Century Marks

Century Marks

Follow me

A new 40-mile path makes it possible figuratively, if not literally, to hike the trail that Jesus took from his hometown of Nazareth to Capernaum. Laid out in 2007 by cofounders David Landis and Maoz Inon, it stitches together roads, dirt trails and tracks that take hikers through beautiful parts of Galilee as well as some less than savory sights. The trail connects Israeli and Arab towns, biblical sites, kibbutz fields, national parks, a Bedouin village and Roman, Crusader and Byzantine ruins. Side benefits of the trail: it breaks down barriers between Jews and Arabs, and it makes accessible some sites that the tour buses do not visit (Backpacker, March).

Tapped out

Bottled water uses nonrenewable resources--in the oil that goes into making the bottles themselves. The bottles fill up landfills and add to what is called the "Great Pacific Garbage Patch," one of the huge masses of garbage and other waste floating in the Pacific and other oceans. The use of bottled water also creates what is called an "inverted quarantine." Bottled water sends the message that tap water isn't really safe to use. People who can afford bottled water quarantine themselves from public water. Their time and money would be better spent, and justice served, by advocating for safe water to drink for everyone (Word & World, Winter).

Trauma healing

Last September a suicide bomber set off a bomb in a Pente­costal church in Solo, a city in Central Java, Indonesia. The bomber was killed and 24 people were injured as they were leaving the church, 11 of whom needed surgery.
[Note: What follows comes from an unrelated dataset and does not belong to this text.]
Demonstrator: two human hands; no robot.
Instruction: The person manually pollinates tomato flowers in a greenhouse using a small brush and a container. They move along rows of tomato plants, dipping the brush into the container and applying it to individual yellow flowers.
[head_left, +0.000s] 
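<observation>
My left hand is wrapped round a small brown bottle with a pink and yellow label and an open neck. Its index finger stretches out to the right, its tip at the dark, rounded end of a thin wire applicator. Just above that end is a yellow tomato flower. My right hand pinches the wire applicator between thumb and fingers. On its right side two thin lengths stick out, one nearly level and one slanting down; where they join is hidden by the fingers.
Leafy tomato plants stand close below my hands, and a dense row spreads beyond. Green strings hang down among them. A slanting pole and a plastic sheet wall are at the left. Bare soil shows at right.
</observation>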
Members of Forum Across Religions and Groups (FPLAG), an interfaith peace forum, immediately kicked into action. Its members were dissuaded from making statements that would inflame relations between Christians and Muslims. The group reinforced the point that Muslim leaders rejected bombing as an expression of Islam. FPLAG also worked at healing congregants traumatized by the bombing, some of them children afraid to return to church. FPLAG represents every religious group in Solo, including Christians, Muslims and Hindus. Their meetings rotate between their worship centers (mcc.org).

Misquoted

In his stump speeches Mitt Romney has been using a line that is wildly popular with his audiences: "In another era of American crisis, Thomas Paine is reported to have said, 'Lead, follow, or get out of the way.' Mr. President, you were elected to lead, you chose to follow, and now it's time for you to get out of the way!" But Paine never said those words, according to a representative of the Yale Book of Quotations. The line was likely uttered by George Patton. The Romney campaign may know the attribution is in­correct, hence the use of the word reported (John Fea, Patheos, February 8).

Ecclesial spectacle

Like most presidents in the modern era, Harry Tru­man's church attendance while vice president and president was erratic. He didn't give advance notice of when or where he would attend, typically showing up just before the service began in order to minimize distractions. He wrote a note to the minister of the First Baptist Church in Washington that "it now re­quires so many people to get me around there is no pleas­ure in going anywhere." To the pastor of his home church, Grandview Bap­tist in Grandview, Missouri, he said: "I don't want people to come to church to see the president. They ought to go there to worship God" (David Holmes, The Faiths of the Postwar Presidents: From Tru­man to Obama, University of Georgia Press).